## Work order:
Practice item. Set the material below down again exactly, with no pictures.

## Supplied information:
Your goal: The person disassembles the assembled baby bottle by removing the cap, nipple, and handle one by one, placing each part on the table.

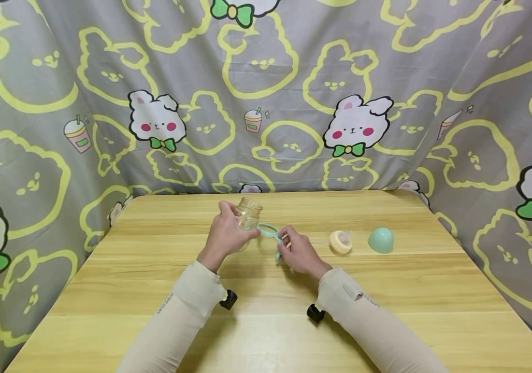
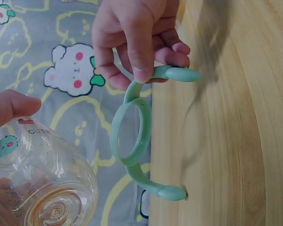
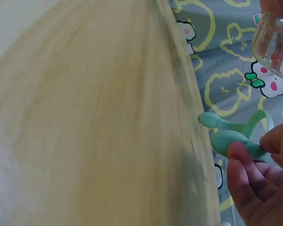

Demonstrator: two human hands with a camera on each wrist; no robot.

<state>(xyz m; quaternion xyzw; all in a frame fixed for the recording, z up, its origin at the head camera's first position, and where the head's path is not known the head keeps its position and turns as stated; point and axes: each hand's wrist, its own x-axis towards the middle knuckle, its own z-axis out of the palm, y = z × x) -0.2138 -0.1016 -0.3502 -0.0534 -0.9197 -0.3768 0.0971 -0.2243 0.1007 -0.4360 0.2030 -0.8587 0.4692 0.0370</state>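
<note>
My left hand [image 1: 229, 232] grips a clear, amber-tinted baby bottle [image 1: 249, 208], held up with its open threaded neck on top. Printed on the bottle [image 2: 56, 174] are a small green figure and lettering, seen in the left wrist view. My right hand [image 1: 299, 250] pinches a mint-green bottle handle [image 1: 269, 229], a ring with two curved arms. Thumb and fingers close on one arm of the handle [image 2: 132, 132], and its ring has nothing inside. In the left wrist view, bottle and ring stand apart. The right wrist view shows both rounded arm tips of the handle [image 3: 226, 141].
Right of my hands, a cream nipple collar [image 1: 340, 242] with a clear nipple lies on the wooden table [image 1: 266, 331]. Beyond it stands a mint-green dome cap [image 1: 380, 240]. A grey patterned curtain [image 1: 289, 62] hangs behind the table and at both sides.
</note>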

## Task answer:
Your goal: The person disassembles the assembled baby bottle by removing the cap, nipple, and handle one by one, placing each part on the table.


Demonstrator: two human hands with a camera on each wrist; no robot.

<state>(xyz m; quaternion xyzw; all in a frame fixed for the recording, z up, its origin at the head camera's first position, and where the head's path is not known the head keeps its position and turns as stated; point and axes: each hand's wrist, its own x-axis towards the middle knuckle, its own z-axis out of the palm, y = z × x) -0.2138 -0.1016 -0.3502 -0.0534 -0.9197 -0.3768 0.0971 -0.2243 0.1007 -0.4360 0.2030 -0.8587 0.4692 0.0370</state>
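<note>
My left hand [image 1: 229, 232] grips a clear, amber-tinted baby bottle [image 1: 249, 208], held up with its open threaded neck on top. Printed on the bottle [image 2: 56, 174] are a small green figure and lettering, seen in the left wrist view. My right hand [image 1: 299, 250] pinches a mint-green bottle handle [image 1: 269, 229], a ring with two curved arms. Thumb and fingers close on one arm of the handle [image 2: 132, 132], and its ring has nothing inside. In the left wrist view, bottle and ring stand apart. The right wrist view shows both rounded arm tips of the handle [image 3: 226, 141].
Right of my hands, a cream nipple collar [image 1: 340, 242] with a clear nipple lies on the wooden table [image 1: 266, 331]. Beyond it stands a mint-green dome cap [image 1: 380, 240]. A grey patterned curtain [image 1: 289, 62] hangs behind the table and at both sides.
</note>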

Nothing further remains for this exercise.